Eventually, the band’s label couldn’t keep throwing money away on the recording process, so they finally released the Lillywhite version of the album in 1990 against the band’s wishes, complete with album artwork they never approved. Though it was three years in the making, Mavers was still a long way away from realizing his vision for the album, which led The La’s to repeatedly trash the record in interviews, calling it “a pile of shit” as well as “non-musical” and “non-rhythmical”—a weird statement about a particularly rhythm-driven piece of music.
The album itself was just as important to the Britpop movement as records like The Kinks Are the Village Green Preservation Society or My Generation. Their songs were rooted in the British Invasion’s tuneful pop, as well as that era’s burgeoning psychedelia and even its skiffle origins. Some of their music, especially b-sides and rarities, also evoke Jamaican, Indian and African music. Veering between dramatically straightforward and fascinatingly offbeat, Mavers’ songs were melodically intuitive and easy on the ears. Even in live performances, Mavers would introduce ticks of brilliance like vocalizing guitar solos, which sounded better than the actual guitar playing. “There She Goes” was the obvious pop hit that still shows up in movies and commercials (even though there’s a lyric about heroin), but other songs were haunting like a sad Irish pub tune (“Freedom Song”), utterly hypnotizing (“Looking Glass”) and almost punk-esque (“I Can’t Sleep”).
The La’s might not have been crucial influences to bands like Suede or Pulp, but their spirit and pop structures certainly resemble songs from groups like Oasis, Supergrass, The Coral and Ocean Colour Scene. And their reach goes beyond Britpop—you can even hear Mavers’ textured, snarling vocals and their classic guitar lines in the catalogue of experimental rock artist Amen Dunes.
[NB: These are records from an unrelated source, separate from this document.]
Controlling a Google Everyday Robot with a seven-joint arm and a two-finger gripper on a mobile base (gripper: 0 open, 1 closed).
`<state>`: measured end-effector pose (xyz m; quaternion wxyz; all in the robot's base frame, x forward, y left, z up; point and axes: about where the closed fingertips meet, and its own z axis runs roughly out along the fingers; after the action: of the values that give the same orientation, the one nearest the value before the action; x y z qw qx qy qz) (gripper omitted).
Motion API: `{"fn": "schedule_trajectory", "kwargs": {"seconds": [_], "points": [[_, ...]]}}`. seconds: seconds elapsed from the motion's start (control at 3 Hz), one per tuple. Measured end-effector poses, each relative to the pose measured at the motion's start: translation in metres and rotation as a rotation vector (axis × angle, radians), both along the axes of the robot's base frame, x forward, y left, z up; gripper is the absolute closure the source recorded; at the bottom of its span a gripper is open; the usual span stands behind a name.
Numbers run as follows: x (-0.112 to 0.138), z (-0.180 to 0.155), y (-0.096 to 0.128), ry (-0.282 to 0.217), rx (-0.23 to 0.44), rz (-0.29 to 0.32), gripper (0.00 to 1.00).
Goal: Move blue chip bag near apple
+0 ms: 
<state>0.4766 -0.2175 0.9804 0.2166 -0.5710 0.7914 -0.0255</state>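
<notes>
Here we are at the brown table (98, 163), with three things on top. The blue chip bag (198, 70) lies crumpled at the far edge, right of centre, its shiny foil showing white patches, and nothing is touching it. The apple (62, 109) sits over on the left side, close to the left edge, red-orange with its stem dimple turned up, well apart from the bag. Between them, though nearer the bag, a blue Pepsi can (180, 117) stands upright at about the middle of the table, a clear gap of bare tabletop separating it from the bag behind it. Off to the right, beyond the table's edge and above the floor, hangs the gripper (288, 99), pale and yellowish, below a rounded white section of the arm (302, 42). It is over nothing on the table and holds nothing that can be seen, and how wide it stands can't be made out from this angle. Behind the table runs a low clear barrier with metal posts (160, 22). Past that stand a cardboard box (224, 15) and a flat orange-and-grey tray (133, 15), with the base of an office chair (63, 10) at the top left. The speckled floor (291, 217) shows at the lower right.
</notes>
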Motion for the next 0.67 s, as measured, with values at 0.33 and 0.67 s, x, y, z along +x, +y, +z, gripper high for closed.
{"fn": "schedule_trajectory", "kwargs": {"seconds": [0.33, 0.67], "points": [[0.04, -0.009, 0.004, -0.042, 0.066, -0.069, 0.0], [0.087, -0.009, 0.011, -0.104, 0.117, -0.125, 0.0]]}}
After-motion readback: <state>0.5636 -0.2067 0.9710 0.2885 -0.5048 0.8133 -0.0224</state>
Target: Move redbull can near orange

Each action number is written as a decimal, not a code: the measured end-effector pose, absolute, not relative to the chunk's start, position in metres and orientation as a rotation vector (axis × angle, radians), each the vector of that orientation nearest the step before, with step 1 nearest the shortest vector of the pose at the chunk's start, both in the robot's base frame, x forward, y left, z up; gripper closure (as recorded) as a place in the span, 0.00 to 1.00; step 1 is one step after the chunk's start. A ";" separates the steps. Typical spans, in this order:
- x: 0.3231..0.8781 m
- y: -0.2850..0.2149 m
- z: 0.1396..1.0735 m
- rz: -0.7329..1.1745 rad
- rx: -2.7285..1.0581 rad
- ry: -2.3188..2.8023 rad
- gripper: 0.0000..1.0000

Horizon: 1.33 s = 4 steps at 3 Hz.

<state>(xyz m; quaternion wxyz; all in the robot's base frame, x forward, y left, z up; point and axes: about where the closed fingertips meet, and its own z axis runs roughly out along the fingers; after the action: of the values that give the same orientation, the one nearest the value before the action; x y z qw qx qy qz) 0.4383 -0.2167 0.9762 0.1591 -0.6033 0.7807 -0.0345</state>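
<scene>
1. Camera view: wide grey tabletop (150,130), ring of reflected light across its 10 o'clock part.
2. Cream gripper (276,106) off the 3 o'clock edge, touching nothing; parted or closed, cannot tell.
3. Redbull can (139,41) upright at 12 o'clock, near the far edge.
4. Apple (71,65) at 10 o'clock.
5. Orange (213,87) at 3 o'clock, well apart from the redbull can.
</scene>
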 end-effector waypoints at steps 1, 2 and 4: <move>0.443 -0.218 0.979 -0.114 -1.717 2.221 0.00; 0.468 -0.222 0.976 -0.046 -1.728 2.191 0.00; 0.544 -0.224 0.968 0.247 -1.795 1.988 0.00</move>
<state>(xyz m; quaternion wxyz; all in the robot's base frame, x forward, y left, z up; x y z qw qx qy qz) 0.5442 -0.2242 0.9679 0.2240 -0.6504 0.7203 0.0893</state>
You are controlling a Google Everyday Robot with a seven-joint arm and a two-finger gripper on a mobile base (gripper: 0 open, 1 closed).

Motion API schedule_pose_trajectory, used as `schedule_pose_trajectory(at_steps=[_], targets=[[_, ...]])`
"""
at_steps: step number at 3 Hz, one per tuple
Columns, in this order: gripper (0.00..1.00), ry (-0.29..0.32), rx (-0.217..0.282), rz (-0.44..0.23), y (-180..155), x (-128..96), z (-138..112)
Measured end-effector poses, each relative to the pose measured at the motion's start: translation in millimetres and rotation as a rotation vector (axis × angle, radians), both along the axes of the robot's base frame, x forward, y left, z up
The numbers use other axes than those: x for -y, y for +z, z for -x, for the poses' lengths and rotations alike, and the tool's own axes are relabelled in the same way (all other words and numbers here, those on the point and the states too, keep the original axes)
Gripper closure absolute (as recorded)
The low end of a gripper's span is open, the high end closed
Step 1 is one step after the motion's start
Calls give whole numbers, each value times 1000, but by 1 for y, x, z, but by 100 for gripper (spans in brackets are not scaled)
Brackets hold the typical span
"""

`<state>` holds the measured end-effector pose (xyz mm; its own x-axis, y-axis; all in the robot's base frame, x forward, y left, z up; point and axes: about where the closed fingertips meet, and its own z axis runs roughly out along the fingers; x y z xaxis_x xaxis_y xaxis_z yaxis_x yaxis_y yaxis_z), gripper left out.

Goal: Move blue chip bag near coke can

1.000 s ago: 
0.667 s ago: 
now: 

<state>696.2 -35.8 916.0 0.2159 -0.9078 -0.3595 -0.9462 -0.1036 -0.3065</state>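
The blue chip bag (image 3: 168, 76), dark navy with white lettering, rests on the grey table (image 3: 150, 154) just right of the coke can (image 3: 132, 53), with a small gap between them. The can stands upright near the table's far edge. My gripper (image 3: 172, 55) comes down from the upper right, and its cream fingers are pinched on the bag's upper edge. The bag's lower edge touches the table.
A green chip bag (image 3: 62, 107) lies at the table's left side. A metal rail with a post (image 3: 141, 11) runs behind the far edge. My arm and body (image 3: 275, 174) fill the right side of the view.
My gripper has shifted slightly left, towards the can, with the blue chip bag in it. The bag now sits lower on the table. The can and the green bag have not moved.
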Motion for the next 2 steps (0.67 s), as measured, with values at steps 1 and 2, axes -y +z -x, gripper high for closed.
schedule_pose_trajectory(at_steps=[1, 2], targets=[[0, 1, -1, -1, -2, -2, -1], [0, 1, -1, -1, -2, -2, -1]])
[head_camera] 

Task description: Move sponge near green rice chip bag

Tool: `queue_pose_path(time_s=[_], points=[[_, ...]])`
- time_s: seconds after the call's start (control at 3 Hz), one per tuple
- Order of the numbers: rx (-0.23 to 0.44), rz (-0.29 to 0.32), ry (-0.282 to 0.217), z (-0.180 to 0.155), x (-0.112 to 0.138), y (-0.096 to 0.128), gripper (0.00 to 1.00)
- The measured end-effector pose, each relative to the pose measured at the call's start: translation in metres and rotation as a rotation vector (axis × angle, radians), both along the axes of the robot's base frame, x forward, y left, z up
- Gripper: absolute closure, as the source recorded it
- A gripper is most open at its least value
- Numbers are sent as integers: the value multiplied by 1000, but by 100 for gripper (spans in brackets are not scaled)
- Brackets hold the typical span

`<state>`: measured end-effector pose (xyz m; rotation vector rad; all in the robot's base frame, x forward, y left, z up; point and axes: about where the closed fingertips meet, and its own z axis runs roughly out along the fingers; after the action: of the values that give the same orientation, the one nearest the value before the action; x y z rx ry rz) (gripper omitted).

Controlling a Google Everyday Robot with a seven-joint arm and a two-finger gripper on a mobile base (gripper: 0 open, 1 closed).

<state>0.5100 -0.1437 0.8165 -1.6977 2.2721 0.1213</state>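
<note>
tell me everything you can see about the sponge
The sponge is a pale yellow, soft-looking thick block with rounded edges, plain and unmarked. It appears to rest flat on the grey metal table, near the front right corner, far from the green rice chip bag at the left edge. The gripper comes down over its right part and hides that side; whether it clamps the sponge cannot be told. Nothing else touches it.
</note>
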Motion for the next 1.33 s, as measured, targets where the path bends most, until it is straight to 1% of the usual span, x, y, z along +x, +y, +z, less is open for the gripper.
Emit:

Although album sessions from previous producers have since come to light, the band never released another original album and eventually split. Years later, notable musicians and producers like Johnny Marr tried to convince Mavers to work on new material with them, but Mavers was still hellbent on re-recording his 1990 album before moving on to something new. Though according to Matthew Macefield’s book In Search of the La’s, Mavers does apparently have new songs laying around, including one called “Raindance,” which he played for Macefield, who described it as “one of the best I have ever heard.” Marr also told Q about the existence of other Mavers originals, “Coco Daddy” and “On The Rebound,” but neither have seen the light of day. No matter how many additional collaborators or longtime fans think they can crack the code, no one can decide whether the elusive Mavers returns besides the man himself. However, The La’s did reform for several shows over the years, including a 2005 set at Glastonbury, and Mavers has occasionally come out from under his rock to perform solo, most notably a surprise gig under the name Lee Rude & The Velcro Underpants.
Perhaps the most surreal thing of all is that The La’s ended up on Letterman in 1991, and their songs were covered by Robbie Williams, The Boo Radleys, Sixpence None The Richer and Pearl Jam. Much to my chagrin, Eddie Vedder’s vocal tone is actually perfectly suited to “Timeless Melody.” Regardless of whether Mavers pulls out the guitar again or finally re-records that La’s album as he originally saw it, it was an amazing ride and an equally amazing story for 20-or-so Liverpudlians who called each other “la.”